Дрягин обошел вокруг тахту, где сидел Андрей, поглядывая на него с высоты роста, почесал щеку кулаком, поморгал:

— А любопытный ты человек, бригадир Штоколов… Вроде бы знаешь тебя, и вдруг — новое. Как луковица, сколько слоев ни снимай… Еще бы одну темность свою прояснил! Вроде ты женщин сторонишься — почему?

Андрей глянул исподбровья в круглые, недоумевающие дрягинские глаза, сказал тихо:

— Лучше б и вправду сторонился. А мне хорошо с ними, и поговорить, и помолчать хорошо. Заботливость я их люблю, терпению у них учусь. А подойдешь ближе, всякое получается… Рванулась ко мне одна, славная, всем бы таки быть. Казнюсь теперь, хоть вины нет. Разве ж я не знаю, какой любви она достойна, золотая…

— А самому что не любится, зачерствел на ветру? — усмехнулся Гога.

— Друг ты мой, Гоша… Есть у меня жена. И сын есть. Не сладилась у нас жизнь.

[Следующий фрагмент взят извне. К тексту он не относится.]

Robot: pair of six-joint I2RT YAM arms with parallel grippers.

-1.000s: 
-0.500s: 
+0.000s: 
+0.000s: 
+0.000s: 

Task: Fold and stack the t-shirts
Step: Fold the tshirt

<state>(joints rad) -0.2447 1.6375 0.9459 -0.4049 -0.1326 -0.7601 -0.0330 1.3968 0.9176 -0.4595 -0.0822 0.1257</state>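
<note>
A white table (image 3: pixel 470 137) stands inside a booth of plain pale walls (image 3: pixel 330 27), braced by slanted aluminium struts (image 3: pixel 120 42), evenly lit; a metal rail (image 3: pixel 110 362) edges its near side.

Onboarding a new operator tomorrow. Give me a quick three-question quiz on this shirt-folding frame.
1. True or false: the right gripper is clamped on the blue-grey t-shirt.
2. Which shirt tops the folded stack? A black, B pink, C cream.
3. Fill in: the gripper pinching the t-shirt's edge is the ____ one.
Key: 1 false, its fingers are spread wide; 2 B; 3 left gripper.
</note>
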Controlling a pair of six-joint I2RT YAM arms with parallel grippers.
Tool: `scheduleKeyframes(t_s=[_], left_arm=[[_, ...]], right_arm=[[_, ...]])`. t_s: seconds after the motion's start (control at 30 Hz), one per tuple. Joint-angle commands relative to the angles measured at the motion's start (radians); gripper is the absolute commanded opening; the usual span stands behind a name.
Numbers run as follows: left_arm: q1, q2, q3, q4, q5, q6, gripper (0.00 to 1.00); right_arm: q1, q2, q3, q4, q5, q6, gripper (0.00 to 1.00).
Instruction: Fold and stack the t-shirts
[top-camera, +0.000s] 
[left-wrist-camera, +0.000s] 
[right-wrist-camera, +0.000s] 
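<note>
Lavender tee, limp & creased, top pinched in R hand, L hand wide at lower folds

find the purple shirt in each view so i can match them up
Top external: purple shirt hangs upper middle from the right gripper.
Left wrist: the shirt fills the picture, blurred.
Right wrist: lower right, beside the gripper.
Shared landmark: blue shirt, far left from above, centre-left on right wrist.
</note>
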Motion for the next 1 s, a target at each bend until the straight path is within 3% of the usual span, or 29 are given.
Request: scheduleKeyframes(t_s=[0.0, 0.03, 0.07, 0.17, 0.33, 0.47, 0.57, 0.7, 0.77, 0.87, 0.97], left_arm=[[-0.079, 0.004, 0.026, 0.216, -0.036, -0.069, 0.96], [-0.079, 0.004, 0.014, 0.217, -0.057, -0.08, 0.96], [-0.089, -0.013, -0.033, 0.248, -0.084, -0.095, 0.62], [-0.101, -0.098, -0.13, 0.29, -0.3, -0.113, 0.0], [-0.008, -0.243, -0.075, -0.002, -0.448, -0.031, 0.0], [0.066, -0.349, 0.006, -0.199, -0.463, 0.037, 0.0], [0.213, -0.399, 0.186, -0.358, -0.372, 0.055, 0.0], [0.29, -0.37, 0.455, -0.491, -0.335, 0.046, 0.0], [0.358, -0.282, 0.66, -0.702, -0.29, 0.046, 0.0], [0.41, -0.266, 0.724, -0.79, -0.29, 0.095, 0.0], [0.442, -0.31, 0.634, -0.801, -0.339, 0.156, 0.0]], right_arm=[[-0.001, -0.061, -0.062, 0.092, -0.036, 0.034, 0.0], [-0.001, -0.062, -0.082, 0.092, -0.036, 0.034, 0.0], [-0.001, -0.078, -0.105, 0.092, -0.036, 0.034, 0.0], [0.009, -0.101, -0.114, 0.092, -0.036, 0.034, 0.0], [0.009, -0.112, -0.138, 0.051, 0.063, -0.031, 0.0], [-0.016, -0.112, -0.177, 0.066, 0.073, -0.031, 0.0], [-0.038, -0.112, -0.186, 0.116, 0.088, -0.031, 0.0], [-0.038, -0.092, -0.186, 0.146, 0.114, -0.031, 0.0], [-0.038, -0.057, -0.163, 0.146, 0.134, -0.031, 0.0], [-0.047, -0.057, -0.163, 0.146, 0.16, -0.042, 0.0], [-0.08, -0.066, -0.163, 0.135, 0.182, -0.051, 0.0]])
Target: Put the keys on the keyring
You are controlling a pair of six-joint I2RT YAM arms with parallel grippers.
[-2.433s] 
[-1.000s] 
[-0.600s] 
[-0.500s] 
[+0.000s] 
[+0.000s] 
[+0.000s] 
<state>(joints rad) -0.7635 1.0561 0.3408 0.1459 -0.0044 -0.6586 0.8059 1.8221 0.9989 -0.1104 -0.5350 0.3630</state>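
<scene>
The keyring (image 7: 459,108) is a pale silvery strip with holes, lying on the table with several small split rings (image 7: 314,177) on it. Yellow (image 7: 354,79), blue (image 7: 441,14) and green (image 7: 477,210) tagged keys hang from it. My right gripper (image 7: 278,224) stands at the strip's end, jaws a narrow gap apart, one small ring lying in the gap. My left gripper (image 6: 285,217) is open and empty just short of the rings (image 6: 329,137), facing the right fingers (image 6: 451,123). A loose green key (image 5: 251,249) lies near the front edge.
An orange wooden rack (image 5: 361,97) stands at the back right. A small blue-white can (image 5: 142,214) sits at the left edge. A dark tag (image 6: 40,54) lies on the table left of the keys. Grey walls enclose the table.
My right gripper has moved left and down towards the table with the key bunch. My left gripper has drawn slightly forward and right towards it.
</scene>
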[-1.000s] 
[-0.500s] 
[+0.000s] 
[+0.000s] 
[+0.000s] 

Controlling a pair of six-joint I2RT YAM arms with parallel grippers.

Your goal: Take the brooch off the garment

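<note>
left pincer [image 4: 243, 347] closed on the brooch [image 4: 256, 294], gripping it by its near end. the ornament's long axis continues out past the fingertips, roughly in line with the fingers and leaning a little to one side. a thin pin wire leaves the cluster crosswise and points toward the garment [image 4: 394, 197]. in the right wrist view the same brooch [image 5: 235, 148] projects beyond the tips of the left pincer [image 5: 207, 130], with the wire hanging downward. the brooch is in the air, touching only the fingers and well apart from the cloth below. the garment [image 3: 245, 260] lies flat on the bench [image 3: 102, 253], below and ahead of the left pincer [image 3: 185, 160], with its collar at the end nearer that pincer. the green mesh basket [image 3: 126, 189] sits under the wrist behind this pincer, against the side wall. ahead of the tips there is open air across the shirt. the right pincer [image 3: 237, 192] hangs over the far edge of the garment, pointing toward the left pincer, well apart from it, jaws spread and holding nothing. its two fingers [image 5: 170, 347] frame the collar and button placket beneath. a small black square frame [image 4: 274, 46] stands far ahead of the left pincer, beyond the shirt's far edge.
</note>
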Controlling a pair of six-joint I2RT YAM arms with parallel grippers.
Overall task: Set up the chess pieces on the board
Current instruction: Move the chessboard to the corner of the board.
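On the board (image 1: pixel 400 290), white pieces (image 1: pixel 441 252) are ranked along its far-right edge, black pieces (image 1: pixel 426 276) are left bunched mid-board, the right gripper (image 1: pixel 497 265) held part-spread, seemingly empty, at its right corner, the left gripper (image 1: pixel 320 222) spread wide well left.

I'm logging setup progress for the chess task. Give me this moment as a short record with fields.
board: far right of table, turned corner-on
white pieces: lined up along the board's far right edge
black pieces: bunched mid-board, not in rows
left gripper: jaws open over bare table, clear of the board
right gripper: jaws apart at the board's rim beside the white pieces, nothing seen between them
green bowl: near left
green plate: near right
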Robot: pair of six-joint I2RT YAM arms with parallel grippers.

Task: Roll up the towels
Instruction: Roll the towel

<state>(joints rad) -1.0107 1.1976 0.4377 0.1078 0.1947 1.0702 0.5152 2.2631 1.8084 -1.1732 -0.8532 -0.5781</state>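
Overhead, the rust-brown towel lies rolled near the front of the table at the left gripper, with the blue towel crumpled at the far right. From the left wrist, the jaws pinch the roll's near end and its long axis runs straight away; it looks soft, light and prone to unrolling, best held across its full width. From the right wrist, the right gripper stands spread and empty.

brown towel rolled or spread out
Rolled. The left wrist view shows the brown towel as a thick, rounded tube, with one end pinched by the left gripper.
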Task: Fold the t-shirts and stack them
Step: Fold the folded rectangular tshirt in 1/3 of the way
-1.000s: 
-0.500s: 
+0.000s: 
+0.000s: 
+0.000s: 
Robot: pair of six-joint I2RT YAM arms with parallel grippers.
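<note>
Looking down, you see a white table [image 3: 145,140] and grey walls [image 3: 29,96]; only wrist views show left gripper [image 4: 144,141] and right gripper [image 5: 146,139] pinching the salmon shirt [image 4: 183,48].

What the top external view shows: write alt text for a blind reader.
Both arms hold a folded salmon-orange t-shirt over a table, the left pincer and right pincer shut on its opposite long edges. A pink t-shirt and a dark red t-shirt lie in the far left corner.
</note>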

Накуролесил, начудачил, с характером своим…

— И что ж это, непоправимо?

— Думал, все, и время не поправит… А знаешь? — обратил Андрей на друга иным, сильным светом вспыхнувшие глаза. — Дня три назад — вызвали, на междугороднюю. Ну, она и раньше звонила, если с сынишкой что, или со стариками, если помощь какая нужна. А в этот раз, чую, ищет причину, чтоб звонок свой оправдать, лепечет что-то, не поймешь. А в конце разговора… Жди, говорит, письма. И еще одно спросила, непонятно, зачем. Как, говорит, у вас с детскими садами, очереди нет?

— Приехать думает?

— Кто ее знает, может, и думает. Надумала… Да что бы ни было, я помню одно: есть они у меня, понимаешь? Жена и сын. Есть они у меня…


Часам к трем пополуночи в городе стало ощутимо шелестящее присутствие дождя.

Начинался он робко — набросал колючек на воду в бассейнах и каналах, принялся стучать в подоконники, словно просился переночевать.

Очень скоро почернели от влаги стволики молодых дубков. Распластались, приникли к мокрому асфальту вызолоченные опалые листья, словно черно-золотая парча устлала дороги.

После побежали, размывая это ненужное великолепие, мутные, ретивые потоки. Рванул ветер, похолодало.

А ближе к утру — грянула непогода всерьез. С деревьев, все разом, опали листья, — словно сговорились. На обнажившихся ветках позванивали гроздья сухих семян. Целлофановые полоски дождя начали прошивать белые пунктиры снега. И посыпал, повалил, укрыл и зеленую еще траву, и отцветшие розы: спать им теперь в почках — до весны.

Далеко еще до весны. Но придет она обязательно!